It's totally nuts. Knowing the phone is ringing or off the hook should not be privileged information.
I've been working on a streaming music player for Android lately. After doing some basic testing on one device, onAudioFocusChange seems to be all I need to duck and pause/resume for incoming calls, but I'd like to make sure I handle all the corner cases correctly.
> If your app is closed-source then they have no way of verifying you're not downloading all their contacts to their servers.
That's a common fallacy. Even if it is open source someone could still be doing that. In order to be secure you would have to:
A) Download the source yourself
B) Inspect the source
C) Compile the source
Just because you have the source doesn't mean what you get from the Play Store/Amazon App store is 1:1 identical or even similar.
There is secret option D, have someone you trust do A through C and then give you the hash of the resulting compiled file. But two programs compiled on two machines often give different results due to library versions, compiler versions, environmental settings, and so on.
I'm an F-Droid developer, and we do in fact do secret option D.
There is a small but passionate group of people who are very focused on deterministic builds in Android working with us as well [0]. The end goal is to be able to install fdroidserver, then run:
fdroid verify
And it will do all of this for you (download source, compile source, verify binary against another binary).
Of course, option B) is always a problem, but I guess the best solution short of paying to audit every single open source app is to fall back to the many eyes theory and hope it holds us in good stead.
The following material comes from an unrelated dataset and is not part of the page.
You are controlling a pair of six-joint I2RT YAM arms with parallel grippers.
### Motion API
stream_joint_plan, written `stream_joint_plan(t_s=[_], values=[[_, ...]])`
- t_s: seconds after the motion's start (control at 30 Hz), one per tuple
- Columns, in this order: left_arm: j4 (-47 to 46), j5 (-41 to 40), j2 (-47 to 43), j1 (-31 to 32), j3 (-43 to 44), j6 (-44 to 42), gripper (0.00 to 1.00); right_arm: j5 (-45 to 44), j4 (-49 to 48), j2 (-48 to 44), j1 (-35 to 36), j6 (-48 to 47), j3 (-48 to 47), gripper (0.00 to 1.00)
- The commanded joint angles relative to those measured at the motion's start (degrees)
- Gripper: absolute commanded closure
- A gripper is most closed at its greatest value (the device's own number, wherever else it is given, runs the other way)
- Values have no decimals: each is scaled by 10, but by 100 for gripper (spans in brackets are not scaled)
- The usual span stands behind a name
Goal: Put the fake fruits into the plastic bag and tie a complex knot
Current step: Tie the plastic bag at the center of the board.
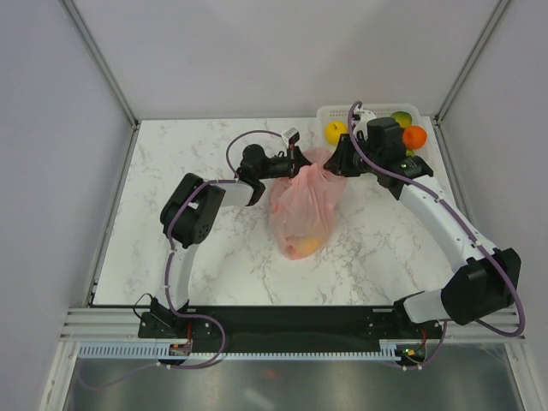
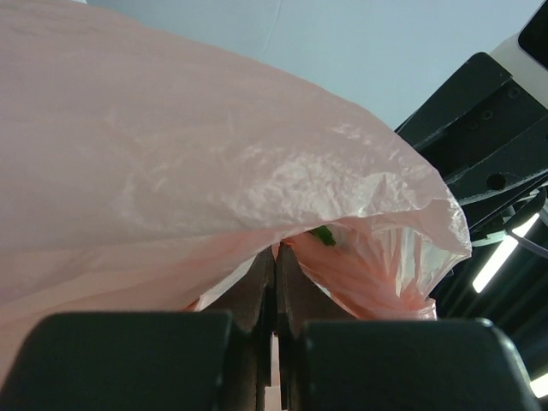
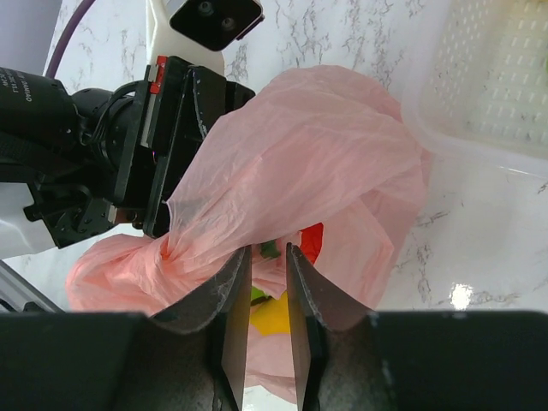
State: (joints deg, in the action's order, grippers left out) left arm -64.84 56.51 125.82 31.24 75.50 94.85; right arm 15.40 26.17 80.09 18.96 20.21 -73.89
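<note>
Plastic bag [image 1: 301,210] lies on the desk [image 1: 197,257] just beside the white basket [image 1: 330,111], with fake fruits [image 1: 304,247] showing through the end farthest from the basket. At the gathered mouth nearest the basket, the left pincer [image 2: 276,257] is pressed together on the film. The right pincer [image 3: 267,253] stands narrowly apart there, and I cannot tell if it bites. More fruits sit in the basket, so knotting now would shut them out. A hard opposing pull could tear the thin film.

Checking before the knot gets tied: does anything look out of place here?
Yes: a yellow fruit, a green fruit and an orange fruit sit in the white basket at the far right, outside the pink bag.
</note>
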Motion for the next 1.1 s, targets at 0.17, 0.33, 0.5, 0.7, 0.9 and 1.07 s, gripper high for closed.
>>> stream_joint_plan(t_s=[0.17, 0.33, 0.5, 0.7, 0.9, 1.07], values=[[-11, 34, -27, 7, 39, -24, 98, 41, -44, 18, -2, 3, -8, 68], [-11, 38, -28, 7, 43, -27, 98, 39, -43, 11, -1, 1, -2, 60], [-14, 38, -24, 7, 48, -26, 98, 42, -39, 0, -1, 1, 8, 60], [-13, 37, -24, 7, 52, -25, 98, 44, -32, -10, -1, 1, 16, 59], [-14, 30, -20, 6, 54, -23, 98, 32, -19, -24, -2, 4, 21, 51], [-2, 21, -22, 6, 53, -35, 98, 20, -12, -32, -1, 10, 27, 53]])
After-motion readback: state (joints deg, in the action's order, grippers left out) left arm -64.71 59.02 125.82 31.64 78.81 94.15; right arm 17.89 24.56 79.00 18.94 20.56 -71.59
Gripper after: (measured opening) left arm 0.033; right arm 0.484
EDIT: For those interested, one of the reasons we are interested in deterministic builds is so that we can verify that our build of the source corresponds to the upstream build. If that is the case, then we will be confident distributing the upstream binary (i.e. signed by the upstream developer). It is not possible to install a .apk from upstream, and then update it with a version signed by F-Droid - for very good and legitimate reasons. Distributing builds signed by upstream alleviates this problem.
Except that it is possible to have lots of someones reliably do A through C with a defined environment and get the exact same output every time they compile it. It's referred to as 'deterministic' builds. Bitcoin and Tor are doing it, for example.
Most of the people that dismiss the security advantages of open source either don't understand them or are trying to sell you some closed source code.
The chain of trust doesn't quite stop at compiling the source, in order to be really sure that nothing unintended is going on you have to compile the compiler yourself. At the end of the day you will have to trust some bootstrapping binary compiler unless you put it together yourself in machine language.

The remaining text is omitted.